- [INSTRUCTIONS TO FOLLOW]
Each line in the records below, from the one that contains "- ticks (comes" to the one that contains "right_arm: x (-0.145", should be reproduced exactly, the first and last included.

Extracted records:
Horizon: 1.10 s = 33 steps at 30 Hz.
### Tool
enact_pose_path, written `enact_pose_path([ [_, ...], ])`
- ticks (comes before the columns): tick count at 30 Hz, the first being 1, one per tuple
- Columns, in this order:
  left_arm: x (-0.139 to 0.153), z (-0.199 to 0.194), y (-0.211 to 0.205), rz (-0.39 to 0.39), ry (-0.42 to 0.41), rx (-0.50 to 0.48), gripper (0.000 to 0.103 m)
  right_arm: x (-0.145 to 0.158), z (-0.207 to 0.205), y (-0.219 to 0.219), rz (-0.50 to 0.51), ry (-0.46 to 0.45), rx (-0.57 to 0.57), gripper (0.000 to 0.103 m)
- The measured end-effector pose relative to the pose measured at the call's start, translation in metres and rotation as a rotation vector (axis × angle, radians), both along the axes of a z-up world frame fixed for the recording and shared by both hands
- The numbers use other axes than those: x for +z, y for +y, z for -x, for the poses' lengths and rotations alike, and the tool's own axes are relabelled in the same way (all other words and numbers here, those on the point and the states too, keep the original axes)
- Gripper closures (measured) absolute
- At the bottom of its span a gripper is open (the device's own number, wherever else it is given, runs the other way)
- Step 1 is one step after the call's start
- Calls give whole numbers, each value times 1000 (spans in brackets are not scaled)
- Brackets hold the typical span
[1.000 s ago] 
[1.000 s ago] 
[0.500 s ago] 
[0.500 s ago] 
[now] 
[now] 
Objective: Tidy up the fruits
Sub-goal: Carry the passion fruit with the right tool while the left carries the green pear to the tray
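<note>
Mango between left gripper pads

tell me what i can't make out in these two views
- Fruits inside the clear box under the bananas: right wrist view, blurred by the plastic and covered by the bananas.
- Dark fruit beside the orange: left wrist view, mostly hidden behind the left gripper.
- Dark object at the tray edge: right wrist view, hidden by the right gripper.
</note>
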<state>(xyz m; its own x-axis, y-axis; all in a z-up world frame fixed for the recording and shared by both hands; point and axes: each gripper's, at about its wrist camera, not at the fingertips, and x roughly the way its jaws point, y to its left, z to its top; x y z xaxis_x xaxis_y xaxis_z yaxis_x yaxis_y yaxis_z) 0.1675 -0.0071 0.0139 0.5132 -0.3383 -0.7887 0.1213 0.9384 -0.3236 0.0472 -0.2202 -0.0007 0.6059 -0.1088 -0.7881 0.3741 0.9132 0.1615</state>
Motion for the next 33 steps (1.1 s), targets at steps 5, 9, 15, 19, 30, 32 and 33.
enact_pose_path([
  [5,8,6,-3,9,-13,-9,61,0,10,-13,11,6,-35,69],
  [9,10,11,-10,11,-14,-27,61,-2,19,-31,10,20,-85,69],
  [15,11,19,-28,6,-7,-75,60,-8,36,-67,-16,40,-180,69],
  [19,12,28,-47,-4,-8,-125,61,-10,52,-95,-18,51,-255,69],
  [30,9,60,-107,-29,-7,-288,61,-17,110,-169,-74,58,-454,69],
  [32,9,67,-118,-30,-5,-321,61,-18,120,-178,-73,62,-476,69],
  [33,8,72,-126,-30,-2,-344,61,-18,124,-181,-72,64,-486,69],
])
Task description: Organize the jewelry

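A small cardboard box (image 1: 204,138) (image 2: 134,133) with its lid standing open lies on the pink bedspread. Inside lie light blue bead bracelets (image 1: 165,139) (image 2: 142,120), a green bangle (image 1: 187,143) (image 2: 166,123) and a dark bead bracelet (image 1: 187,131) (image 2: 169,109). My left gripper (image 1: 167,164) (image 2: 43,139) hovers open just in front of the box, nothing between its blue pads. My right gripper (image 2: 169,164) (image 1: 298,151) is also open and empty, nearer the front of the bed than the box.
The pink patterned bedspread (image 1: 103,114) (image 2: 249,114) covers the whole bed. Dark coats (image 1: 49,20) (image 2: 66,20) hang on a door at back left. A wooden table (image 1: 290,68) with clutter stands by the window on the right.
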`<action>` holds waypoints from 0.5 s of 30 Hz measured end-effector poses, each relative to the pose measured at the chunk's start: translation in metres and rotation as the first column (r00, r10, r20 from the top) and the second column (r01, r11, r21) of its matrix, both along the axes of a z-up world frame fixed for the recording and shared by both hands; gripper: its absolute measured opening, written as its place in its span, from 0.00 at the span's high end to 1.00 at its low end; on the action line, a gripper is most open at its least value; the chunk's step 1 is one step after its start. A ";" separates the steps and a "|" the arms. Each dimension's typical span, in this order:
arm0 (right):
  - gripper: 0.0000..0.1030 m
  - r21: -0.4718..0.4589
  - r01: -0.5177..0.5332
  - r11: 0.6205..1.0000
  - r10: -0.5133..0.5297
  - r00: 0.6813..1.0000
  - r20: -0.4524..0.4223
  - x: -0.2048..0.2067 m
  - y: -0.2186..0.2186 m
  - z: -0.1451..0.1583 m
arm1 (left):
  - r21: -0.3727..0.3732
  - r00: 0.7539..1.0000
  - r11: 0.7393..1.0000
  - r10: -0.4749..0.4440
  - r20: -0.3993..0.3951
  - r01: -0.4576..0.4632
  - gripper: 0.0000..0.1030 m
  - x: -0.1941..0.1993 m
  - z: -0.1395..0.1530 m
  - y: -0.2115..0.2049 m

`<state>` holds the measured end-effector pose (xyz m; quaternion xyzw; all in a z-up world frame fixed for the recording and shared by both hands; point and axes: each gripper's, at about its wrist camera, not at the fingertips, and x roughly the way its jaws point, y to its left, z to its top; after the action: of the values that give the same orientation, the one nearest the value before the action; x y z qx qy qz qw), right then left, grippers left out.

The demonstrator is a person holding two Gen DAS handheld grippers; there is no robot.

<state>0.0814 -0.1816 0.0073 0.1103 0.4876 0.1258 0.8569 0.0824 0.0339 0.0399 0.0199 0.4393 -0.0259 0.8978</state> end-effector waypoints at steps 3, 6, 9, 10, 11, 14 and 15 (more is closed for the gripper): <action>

- [SOLVED PROBLEM]
- ticks (comes before the columns): tick count at 30 Hz, the first being 1, one per tuple
- Columns, in this order:
  left_arm: x (-0.139 to 0.153), z (-0.199 to 0.194), y (-0.211 to 0.205), rz (-0.39 to 0.39), ry (-0.42 to 0.41), rx (-0.50 to 0.48), gripper (0.000 to 0.103 m)
  right_arm: x (-0.145 to 0.158), z (-0.207 to 0.205), y (-0.219 to 0.219), rz (-0.50 to 0.51), ry (-0.46 to 0.45), rx (-0.57 to 0.57), gripper (0.000 to 0.103 m)

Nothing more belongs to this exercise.